* EXERCISE DETAILS: Give back every line of the data, word for word.

[Start of section]

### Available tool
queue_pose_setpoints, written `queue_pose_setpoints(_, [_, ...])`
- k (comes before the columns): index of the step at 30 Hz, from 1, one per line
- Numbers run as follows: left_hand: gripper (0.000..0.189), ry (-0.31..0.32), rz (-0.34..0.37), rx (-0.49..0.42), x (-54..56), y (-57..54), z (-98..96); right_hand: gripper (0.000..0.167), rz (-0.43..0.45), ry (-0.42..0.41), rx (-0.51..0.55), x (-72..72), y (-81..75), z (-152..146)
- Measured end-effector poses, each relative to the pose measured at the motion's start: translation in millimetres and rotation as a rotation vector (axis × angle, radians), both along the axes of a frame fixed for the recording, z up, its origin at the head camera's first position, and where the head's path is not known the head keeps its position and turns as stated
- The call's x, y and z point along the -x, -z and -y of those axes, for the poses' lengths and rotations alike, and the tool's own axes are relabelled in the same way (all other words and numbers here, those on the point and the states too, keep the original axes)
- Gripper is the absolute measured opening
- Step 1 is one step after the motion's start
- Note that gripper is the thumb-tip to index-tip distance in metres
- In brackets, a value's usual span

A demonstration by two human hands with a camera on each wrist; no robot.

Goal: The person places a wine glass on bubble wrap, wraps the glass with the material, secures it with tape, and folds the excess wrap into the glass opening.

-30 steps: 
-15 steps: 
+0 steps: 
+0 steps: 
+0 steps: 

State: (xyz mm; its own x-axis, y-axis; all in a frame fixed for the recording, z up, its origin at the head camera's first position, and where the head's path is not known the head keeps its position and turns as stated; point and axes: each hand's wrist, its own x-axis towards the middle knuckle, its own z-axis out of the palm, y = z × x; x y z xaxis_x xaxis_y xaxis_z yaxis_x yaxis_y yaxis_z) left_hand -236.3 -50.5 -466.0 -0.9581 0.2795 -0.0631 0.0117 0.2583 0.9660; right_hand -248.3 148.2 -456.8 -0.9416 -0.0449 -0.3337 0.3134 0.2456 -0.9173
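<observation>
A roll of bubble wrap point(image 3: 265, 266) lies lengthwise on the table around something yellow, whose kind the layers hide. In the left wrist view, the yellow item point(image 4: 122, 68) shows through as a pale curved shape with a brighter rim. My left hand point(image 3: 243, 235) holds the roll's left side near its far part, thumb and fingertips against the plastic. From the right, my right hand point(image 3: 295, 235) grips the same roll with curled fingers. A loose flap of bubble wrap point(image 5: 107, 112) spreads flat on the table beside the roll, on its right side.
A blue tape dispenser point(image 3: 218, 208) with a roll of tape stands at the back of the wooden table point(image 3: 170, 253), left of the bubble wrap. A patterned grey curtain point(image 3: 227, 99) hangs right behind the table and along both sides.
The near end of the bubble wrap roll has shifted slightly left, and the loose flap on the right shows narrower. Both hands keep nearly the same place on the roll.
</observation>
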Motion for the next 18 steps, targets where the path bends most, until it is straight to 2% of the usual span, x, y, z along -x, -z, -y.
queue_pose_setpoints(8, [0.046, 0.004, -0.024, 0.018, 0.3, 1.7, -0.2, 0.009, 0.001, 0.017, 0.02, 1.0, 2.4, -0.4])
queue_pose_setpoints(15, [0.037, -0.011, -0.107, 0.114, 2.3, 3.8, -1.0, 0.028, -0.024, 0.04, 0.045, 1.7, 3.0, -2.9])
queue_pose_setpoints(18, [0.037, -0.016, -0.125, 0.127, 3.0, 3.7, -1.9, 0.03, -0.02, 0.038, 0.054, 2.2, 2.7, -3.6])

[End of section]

* SOLUTION FOR THIS TASK:
### Available tool
queue_pose_setpoints, written `queue_pose_setpoints(_, [_, ...])`
- k (comes before the columns): index of the step at 30 Hz, from 1, one per line
- Numbers run as follows: left_hand: gripper (0.000..0.189), ry (-0.31..0.32), rz (-0.34..0.37), rx (-0.49..0.42), x (-54..56), y (-57..54), z (-98..96); right_hand: gripper (0.000..0.167), rz (-0.43..0.45), ry (-0.42..0.41), rx (-0.51..0.55), x (-72..72), y (-81..75), z (-152..146)
- Measured end-effector poses, each relative to the pose measured at the motion's start: translation in millimetres and rotation as a rotation vector (axis × angle, radians), both along the axes of a frame fixed for the recording, z up, its origin at the head camera's first position, and where the head's path is not known the head keeps its position and turns as stated
- The call's x, y and z point along the -x, -z and -y of those axes, for the poses' lengths and rotations alike, and the tool's own axes are relabelled in the same way (all other words and numbers here, those on the point and the states too, keep the original axes)
- Gripper is the absolute measured opening
- Step 1 is one step after the motion's start
- Note that gripper is the thumb-tip to index-tip distance in metres
- In brackets, a value's usual span

A demonstration by two human hands with a camera on each wrist; no robot.

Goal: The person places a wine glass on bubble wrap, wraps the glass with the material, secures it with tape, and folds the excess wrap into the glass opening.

-30 steps: 
-15 steps: 
+0 steps: 
+0 steps: 
+0 steps: 

State: (xyz mm; its own x-axis, y-axis; all in a frame fixed for the recording, z up, its origin at the head camera's first position, and where the head's path is not known the head keeps its position and turns as stated; point and axes: each hand's wrist, its own x-axis towards the middle knuckle, its own z-axis out of the palm, y = z × x; x y z xaxis_x xaxis_y xaxis_z yaxis_x yaxis_y yaxis_z) left_hand -236.3 -50.5 -466.0 -0.9581 0.2795 -0.0631 0.0117 0.2583 0.9660; right_hand -248.3 148.2 -456.8 -0.9416 -0.0449 -0.3337 0.3134 0.2456 -0.9173
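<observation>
A roll of bubble wrap point(image 3: 265, 266) lies lengthwise on the table around something yellow, whose kind the layers hide. In the left wrist view, the yellow item point(image 4: 122, 68) shows through as a pale curved shape with a brighter rim. My left hand point(image 3: 243, 235) holds the roll's left side near its far part, thumb and fingertips against the plastic. From the right, my right hand point(image 3: 295, 235) grips the same roll with curled fingers. A loose flap of bubble wrap point(image 5: 107, 112) spreads flat on the table beside the roll, on its right side.
A blue tape dispenser point(image 3: 218, 208) with a roll of tape stands at the back of the wooden table point(image 3: 170, 253), left of the bubble wrap. A patterned grey curtain point(image 3: 227, 99) hangs right behind the table and along both sides.
The near end of the bubble wrap roll has shifted slightly left, and the loose flap on the right shows narrower. Both hands keep nearly the same place on the roll.
</observation>
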Motion for the next 18 steps, targets where the path bends most, until it is straight to 2% of the usual span, x, y, z along -x, -z, -y.
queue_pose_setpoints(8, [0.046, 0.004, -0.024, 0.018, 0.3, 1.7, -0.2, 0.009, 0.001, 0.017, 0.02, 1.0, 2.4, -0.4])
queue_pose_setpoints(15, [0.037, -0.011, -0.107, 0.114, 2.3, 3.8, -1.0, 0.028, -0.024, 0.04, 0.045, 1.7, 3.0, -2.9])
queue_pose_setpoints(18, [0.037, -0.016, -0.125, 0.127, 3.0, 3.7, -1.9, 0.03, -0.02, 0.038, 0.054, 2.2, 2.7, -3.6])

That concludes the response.